- Developer: UCLA
- OS family: Unix
- Working state: Historic
- Source model: Closed source
- Kernel type: Monolithic kernel
- License: Proprietary

= LOCUS =

LOCUS is a discontinued distributed operating system developed at UCLA during the 1980s. It was notable for providing an early implementation of the single-system image idea, where a cluster of machines appeared to be one larger machine.

A desire to commercialize the technologies developed for LOCUS inspired the creation of the Locus Computing Corporation which went on to include ideas from LOCUS in various products, including OSF/1 AD and, finally, the SCO–Tandem UnixWare NonStop Clusters product.

==Description==
The LOCUS system was created at UCLA between 1980 and 1983, initial implementation was on a cluster of PDP-11/45s using 1 and 10 megabit ring networks, by 1983 the system was running on 17 VAX-11/750s using a 10 megabit Ethernet. The system was Unix compatible and provided both a single root view of the file system and a unified process space across all nodes.

The development of LOCUS was supported by an ARPA research contract, DSS-MDA-903-82-C-0189.

===File system===
In order to allow reliable and rapid access to the cluster wide filesystem LOCUS used replication, the data of files could be stored on more than one node and LOCUS would keep the various copies up to date. This provided particularly good access times for files that were read more often than they were written, the normal case for directories for example.

In order to ensure that all access was made to the most recent version of any file LOCUS would nominate one node as the "current synchronization site" (CSS) for a particular file system. All accesses to files a file system would need to be coordinated with the appropriate CSS.

====Node dependent files====
As with other SSI systems LOCUS sometimes found it necessary to break the illusion of a single system, notably to allow some files to be different on a per-node basis. For example, it was possible to build a LOCUS cluster containing both PDP-11/45 and VAX 750 machines, but instruction sets used were not identical, so two versions of each object program would be needed

The solution was to replace the files that needed to be different on a per node basis by special hidden directories. These directories would then contain the different versions of the file. When a user accessed one of these hidden directories the system would check the user's context and open the appropriate file.
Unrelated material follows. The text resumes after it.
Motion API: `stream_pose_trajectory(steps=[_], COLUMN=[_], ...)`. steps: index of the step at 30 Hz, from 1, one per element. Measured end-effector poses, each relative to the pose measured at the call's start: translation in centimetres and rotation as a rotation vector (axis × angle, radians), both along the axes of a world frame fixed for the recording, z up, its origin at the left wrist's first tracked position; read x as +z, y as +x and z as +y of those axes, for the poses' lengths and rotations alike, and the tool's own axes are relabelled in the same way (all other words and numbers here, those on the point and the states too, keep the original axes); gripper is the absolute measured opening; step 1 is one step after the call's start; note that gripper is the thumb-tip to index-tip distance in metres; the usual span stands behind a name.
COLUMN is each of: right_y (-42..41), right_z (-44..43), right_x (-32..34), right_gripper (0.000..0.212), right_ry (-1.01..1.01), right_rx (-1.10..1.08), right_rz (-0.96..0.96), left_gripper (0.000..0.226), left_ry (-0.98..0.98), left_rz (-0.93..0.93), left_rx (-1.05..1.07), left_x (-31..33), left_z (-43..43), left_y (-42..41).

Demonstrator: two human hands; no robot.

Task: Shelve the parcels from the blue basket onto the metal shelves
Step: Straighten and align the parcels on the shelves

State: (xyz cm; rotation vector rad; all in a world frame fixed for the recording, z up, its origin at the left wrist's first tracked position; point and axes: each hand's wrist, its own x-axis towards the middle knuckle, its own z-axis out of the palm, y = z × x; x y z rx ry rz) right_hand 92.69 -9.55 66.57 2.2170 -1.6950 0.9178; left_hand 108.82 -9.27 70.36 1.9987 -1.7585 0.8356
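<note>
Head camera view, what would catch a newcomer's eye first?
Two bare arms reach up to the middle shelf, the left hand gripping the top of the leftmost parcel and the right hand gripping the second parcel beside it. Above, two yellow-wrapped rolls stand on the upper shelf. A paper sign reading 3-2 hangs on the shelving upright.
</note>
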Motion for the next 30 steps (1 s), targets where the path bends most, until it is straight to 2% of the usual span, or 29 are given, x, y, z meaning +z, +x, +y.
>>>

For example, if the user was running on one of the PDP-11/45's and typed the command /bin/who then the system would find that /bin/who was actually a hidden directory and run the command /bin/who/45. Another user on a VAX node who typed /bin/who would run the command /bin/who/vax.

===Devices===
LOCUS provided remote access to I/O devices.

===Processes===
LOCUS provided a single process space. Processes could be created on any node on the system. Both the Unix fork and exec calls would examine an advice list which determined on which node the process would be run. LOCUS was designed to work with heterogeneous nodes, (e.g., a mix of VAX 750s and PDP 11/45s) and could decide to execute a process on a different node if it needed a particular instruction set. As an optimization a run call was added which was equivalent to a combined fork and exec, thus avoiding the overhead of copying the process memory image to another node before overwriting it by the new image.

===Pipes===
Processes could use pipes for inter node communication, including named pipes,

===Partitioning===
The LOCUS system was designed to be able to cope with network partitioning - one or more nodes becoming disconnected from the rest of the system. As the file system was replicated the disconnected nodes could continue to access files. When the nodes were reconnected any files modified by the disconnected nodes would be merged back into the system. For some file types (for example mailboxes) the system would perform the merge automatically, for others the user would be informed (by mail) and tools were provided to allow access to the different versions of the file.